Rare earth oxide mineral

Samarskite is a radioactive rare earth mineral series which includes samarskite-(Y), with the chemical formula (YFe(3+)Fe(2+)U,Th,Ca)2(Nb,Ta)2O8 and samarskite-(Yb), with the chemical formula (YbFe(3+))2(Nb,Ta)2O8. The formula for samarskite-(Y) is also given as (Y,Fe(3+),U)(Nb,Ta)O4.

Samarskite crystallizes in the orthorhombic – dipyramidal class as black to yellowish brown stubby prisms although it is typically found as anhedral masses. Specimens with a high uranium content are typically metamict and appear coated with a yellow brown earthy rind.

Samarskite occurs in rare earth bearing granite pegmatites with other rare minerals. It occurs in association with columbite, zircon, monazite, uraninite, aeschynite, magnetite, albite, topaz, beryl, garnet, muscovite and biotite.

Samarskite was first described in 1847 for an occurrence in Miass, Ilmen Mountains, Southern Ural Mountains of Russia.

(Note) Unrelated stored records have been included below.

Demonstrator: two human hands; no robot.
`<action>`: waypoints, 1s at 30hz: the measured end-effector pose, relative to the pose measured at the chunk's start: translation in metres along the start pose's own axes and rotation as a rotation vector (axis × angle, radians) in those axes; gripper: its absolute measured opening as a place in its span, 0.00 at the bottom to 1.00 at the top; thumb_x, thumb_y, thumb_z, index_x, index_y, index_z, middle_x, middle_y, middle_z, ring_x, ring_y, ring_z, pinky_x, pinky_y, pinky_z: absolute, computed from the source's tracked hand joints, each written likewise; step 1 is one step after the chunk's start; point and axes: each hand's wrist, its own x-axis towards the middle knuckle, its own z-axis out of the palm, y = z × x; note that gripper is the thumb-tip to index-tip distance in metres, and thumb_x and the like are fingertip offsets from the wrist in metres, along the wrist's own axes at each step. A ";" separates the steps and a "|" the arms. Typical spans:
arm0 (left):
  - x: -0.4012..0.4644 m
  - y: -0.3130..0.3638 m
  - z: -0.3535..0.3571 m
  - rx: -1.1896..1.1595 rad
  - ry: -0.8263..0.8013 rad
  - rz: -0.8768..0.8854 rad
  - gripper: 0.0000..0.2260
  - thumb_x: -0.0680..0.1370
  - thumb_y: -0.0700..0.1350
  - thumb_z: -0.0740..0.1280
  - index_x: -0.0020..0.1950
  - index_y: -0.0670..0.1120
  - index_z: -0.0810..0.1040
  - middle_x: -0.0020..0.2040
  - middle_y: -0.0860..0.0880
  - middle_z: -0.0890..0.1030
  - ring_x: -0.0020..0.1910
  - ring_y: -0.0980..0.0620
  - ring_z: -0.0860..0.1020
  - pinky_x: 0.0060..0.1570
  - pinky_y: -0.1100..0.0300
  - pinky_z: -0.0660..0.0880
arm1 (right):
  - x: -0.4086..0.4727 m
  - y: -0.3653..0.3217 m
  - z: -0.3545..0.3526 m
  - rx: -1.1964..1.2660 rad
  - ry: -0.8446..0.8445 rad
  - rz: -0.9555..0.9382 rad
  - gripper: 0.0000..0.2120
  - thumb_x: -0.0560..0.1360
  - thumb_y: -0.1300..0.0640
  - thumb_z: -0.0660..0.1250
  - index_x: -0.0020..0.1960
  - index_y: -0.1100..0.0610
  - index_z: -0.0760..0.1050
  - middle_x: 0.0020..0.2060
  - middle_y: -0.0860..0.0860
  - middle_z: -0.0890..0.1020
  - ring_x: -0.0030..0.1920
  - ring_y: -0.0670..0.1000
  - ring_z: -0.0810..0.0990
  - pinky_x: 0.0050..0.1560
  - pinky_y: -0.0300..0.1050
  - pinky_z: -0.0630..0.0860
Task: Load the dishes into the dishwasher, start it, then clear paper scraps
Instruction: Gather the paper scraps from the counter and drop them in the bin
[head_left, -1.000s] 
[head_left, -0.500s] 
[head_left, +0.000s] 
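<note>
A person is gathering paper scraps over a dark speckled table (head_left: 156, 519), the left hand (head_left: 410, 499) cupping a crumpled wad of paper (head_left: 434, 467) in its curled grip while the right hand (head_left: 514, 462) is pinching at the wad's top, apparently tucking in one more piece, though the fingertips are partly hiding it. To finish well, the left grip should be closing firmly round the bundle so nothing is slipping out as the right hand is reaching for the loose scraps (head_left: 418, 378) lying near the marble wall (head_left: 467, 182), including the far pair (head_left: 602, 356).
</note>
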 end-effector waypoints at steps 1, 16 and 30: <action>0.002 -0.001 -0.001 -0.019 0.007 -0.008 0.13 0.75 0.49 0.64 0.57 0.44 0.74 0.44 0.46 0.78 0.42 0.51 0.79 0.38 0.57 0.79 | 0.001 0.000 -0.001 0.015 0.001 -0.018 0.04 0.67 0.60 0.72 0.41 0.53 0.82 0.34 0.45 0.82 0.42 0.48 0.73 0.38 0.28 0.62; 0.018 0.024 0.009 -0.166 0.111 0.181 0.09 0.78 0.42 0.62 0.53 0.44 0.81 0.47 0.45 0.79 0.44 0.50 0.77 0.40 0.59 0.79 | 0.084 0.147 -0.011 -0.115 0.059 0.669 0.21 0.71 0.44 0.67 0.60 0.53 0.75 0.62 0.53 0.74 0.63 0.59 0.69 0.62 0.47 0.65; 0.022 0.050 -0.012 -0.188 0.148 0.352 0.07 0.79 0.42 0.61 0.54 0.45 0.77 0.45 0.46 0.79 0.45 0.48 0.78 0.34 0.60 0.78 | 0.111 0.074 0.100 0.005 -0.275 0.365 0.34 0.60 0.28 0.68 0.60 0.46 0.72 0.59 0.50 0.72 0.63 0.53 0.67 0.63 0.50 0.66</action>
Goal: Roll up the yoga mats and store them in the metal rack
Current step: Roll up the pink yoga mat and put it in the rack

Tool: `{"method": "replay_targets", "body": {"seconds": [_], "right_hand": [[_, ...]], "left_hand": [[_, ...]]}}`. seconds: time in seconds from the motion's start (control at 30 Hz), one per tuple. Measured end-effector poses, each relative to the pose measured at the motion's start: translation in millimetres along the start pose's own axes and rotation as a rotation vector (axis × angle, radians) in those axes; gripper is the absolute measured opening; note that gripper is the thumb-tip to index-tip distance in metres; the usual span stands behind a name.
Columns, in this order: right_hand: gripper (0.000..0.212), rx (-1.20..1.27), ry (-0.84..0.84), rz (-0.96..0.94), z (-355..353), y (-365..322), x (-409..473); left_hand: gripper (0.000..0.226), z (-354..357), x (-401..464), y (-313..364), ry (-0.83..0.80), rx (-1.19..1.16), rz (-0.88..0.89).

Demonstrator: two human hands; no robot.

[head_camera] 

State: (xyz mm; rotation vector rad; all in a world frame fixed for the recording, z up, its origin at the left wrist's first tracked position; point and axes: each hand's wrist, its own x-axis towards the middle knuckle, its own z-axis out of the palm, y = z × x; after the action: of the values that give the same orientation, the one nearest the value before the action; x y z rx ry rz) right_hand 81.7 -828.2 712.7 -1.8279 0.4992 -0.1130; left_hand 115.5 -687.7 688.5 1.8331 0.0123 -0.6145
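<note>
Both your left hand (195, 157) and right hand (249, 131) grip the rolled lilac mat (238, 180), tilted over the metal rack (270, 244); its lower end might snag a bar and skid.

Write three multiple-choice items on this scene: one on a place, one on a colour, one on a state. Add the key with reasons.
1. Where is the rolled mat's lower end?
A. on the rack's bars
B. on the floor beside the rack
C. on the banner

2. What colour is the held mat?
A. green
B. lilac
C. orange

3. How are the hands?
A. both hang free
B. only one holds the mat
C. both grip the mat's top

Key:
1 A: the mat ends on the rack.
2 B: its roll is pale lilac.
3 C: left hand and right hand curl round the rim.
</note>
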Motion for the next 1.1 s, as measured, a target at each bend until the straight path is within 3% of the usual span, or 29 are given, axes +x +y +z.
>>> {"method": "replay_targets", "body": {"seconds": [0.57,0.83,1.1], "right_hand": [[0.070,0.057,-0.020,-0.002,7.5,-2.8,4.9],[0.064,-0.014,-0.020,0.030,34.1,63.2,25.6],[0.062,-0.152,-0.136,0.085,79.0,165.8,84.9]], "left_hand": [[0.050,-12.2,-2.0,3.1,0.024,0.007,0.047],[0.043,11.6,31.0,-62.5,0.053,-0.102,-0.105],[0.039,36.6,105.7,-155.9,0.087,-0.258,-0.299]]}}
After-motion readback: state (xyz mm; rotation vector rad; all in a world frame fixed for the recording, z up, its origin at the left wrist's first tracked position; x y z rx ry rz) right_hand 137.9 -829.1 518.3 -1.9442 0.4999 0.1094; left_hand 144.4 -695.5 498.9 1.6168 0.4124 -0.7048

The chemical element samarium was first isolated from a specimen of samarskite in 1879. Samarium was named after samarskite which was named for the Russian mine official, Colonel Vasili Samarsky-Bykhovets (1803–1870).

Samarskite-(Yb) was first described in 2004 for an occurrence in the South Platte Pegmatite District, Jefferson County, Colorado.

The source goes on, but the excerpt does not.